Assignment:
Copy the data that follows, exactly and completely.

Data excerpt:

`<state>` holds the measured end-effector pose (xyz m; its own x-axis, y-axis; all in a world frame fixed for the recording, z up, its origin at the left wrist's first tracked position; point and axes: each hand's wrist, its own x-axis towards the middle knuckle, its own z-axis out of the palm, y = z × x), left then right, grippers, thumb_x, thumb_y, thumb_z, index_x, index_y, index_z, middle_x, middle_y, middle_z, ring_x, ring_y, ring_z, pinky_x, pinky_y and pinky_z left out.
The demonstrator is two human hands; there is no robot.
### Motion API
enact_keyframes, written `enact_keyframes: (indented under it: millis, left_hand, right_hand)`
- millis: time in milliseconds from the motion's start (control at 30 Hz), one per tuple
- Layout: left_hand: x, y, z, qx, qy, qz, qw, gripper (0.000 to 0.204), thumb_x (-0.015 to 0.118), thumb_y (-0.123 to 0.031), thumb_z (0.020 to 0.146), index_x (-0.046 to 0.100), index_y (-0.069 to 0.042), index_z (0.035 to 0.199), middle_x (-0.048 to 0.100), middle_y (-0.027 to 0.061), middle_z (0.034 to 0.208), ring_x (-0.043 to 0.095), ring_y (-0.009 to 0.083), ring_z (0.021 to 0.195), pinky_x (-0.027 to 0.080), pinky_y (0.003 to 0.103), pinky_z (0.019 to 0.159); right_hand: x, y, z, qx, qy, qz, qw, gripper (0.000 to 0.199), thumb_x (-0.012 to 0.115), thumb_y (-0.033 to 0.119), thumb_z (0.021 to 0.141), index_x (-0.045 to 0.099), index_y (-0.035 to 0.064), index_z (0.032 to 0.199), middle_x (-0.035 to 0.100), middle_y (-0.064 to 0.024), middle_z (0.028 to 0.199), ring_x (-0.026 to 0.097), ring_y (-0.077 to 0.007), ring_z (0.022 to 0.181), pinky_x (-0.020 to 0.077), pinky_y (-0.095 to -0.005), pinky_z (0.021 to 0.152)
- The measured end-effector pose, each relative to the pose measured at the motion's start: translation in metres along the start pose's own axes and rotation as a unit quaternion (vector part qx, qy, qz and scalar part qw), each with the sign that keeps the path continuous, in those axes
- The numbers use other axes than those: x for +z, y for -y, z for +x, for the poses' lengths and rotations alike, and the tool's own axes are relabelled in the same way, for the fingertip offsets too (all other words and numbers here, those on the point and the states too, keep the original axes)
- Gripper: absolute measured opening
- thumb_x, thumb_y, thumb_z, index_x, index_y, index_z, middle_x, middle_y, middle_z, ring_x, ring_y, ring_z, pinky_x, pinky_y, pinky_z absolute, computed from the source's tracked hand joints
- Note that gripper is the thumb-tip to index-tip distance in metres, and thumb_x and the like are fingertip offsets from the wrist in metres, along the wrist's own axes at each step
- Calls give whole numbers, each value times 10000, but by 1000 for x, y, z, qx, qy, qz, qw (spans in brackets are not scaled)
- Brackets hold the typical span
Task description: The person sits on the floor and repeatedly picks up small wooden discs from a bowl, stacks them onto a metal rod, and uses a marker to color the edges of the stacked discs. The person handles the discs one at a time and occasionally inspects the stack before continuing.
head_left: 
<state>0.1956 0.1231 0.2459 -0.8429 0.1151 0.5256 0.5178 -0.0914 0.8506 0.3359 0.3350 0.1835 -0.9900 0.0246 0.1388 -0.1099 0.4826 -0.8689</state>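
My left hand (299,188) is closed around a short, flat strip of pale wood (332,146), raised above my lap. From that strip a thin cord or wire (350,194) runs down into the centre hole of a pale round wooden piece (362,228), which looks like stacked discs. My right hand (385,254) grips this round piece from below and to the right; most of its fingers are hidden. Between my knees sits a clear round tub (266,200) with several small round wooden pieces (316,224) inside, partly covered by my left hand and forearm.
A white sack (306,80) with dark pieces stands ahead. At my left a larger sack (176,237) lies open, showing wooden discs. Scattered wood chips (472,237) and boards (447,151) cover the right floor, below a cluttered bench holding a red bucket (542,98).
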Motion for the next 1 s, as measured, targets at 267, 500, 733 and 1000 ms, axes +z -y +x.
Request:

Response area:
`<state>` holds the measured end-effector pose (xyz m; its own x-axis, y-axis; all in a world frame fixed for the recording, z up, its origin at the left wrist's first tracked position; point and axes: each hand's wrist, its own x-axis towards the middle knuckle, its own z-axis out of the palm, y = z × x), left then right, grippers, thumb_x, thumb_y, thumb_z, index_x, index_y, index_z, middle_x, middle_y, middle_z, ring_x, ring_y, ring_z, pinky_x, pinky_y and pinky_z left out.
The demonstrator is two human hands; there is no robot.
### Motion API
enact_keyframes, written `enact_keyframes: (indented under it: millis, left_hand, right_hand)`
- millis: time in milliseconds from the motion's start (control at 30 Hz), one per tuple
- Layout: left_hand: x, y, z, qx, qy, qz, qw, gripper (0.000 to 0.204), thumb_x (-0.015 to 0.118), thumb_y (-0.123 to 0.031), thumb_z (0.020 to 0.146), index_x (-0.046 to 0.100), index_y (-0.069 to 0.042), index_z (0.035 to 0.199), middle_x (-0.048 to 0.100), middle_y (-0.027 to 0.061), middle_z (0.034 to 0.208), ring_x (-0.043 to 0.095), ring_y (-0.009 to 0.083), ring_z (0.021 to 0.195), pinky_x (-0.027 to 0.080), pinky_y (0.003 to 0.103), pinky_z (0.019 to 0.159); right_hand: x, y, z, qx, qy, qz, qw, gripper (0.000 to 0.199), thumb_x (-0.012 to 0.115), thumb_y (-0.033 to 0.119), thumb_z (0.021 to 0.141), index_x (-0.045 to 0.099), index_y (-0.035 to 0.064), index_z (0.032 to 0.199), middle_x (-0.035 to 0.100), middle_y (-0.064 to 0.024), middle_z (0.028 to 0.199), ring_x (-0.026 to 0.097), ring_y (-0.077 to 0.007), ring_z (0.022 to 0.181), pinky_x (-0.020 to 0.077), pinky_y (-0.095 to -0.005), pinky_z (0.021 to 0.152)
- The measured end-effector pose, each relative to the pose measured at the motion's start: translation in metres along the start pose's own axes and rotation as a unit quaternion (vector part qx, qy, qz and scalar part qw), each with the sign that keeps the path continuous, in those axes
- The numbers use other axes than those: x for +z, y for -y, z for +x, for the poses' lengths and rotations alike, and the tool's own axes are relabelled in the same way, for the fingertip offsets too (all other words and numbers here, those on the point and the states too, keep the original axes)
- Gripper: absolute measured opening
- thumb_x, thumb_y, thumb_z, index_x, index_y, index_z, middle_x, middle_y, middle_z, ring_x, ring_y, ring_z, pinky_x, pinky_y, pinky_z absolute, computed from the source's tracked hand joints
- Note that gripper is the thumb-tip to index-tip distance in metres, and thumb_x and the like are fingertip offsets from the wrist in metres, along the wrist's own axes at each step
- Calls give whole numbers, each value times 10000, but by 1000 for x, y, z, qx, qy, qz, qw (spans in brackets are not scaled)
- Brackets hold the typical span
Task description: The person sits on the floor and repeatedly picks up small wooden discs from a bowl, stacks them onto a metal rod, and uses a marker to color the edges of the stacked discs. The person handles the discs one at a time and occasionally inspects the stack before continuing.
head_left: 
<state>0.1956 0.1231 0.2459 -0.8429 0.1151 0.5256 0.5178 -0.0914 0.8506 0.3359 0.3350 0.1835 -0.9900 0.0246 0.1388 -0.1099 0.4826 -0.8689</state>
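My left hand (299,188) is closed around a short, flat strip of pale wood (332,146), raised above my lap. From that strip a thin cord or wire (350,194) runs down into the centre hole of a pale round wooden piece (362,228), which looks like stacked discs. My right hand (385,254) grips this round piece from below and to the right; most of its fingers are hidden. Between my knees sits a clear round tub (266,200) with several small round wooden pieces (316,224) inside, partly covered by my left hand and forearm.
A white sack (306,80) with dark pieces stands ahead. At my left a larger sack (176,237) lies open, showing wooden discs. Scattered wood chips (472,237) and boards (447,151) cover the right floor, below a cluttered bench holding a red bucket (542,98).
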Motion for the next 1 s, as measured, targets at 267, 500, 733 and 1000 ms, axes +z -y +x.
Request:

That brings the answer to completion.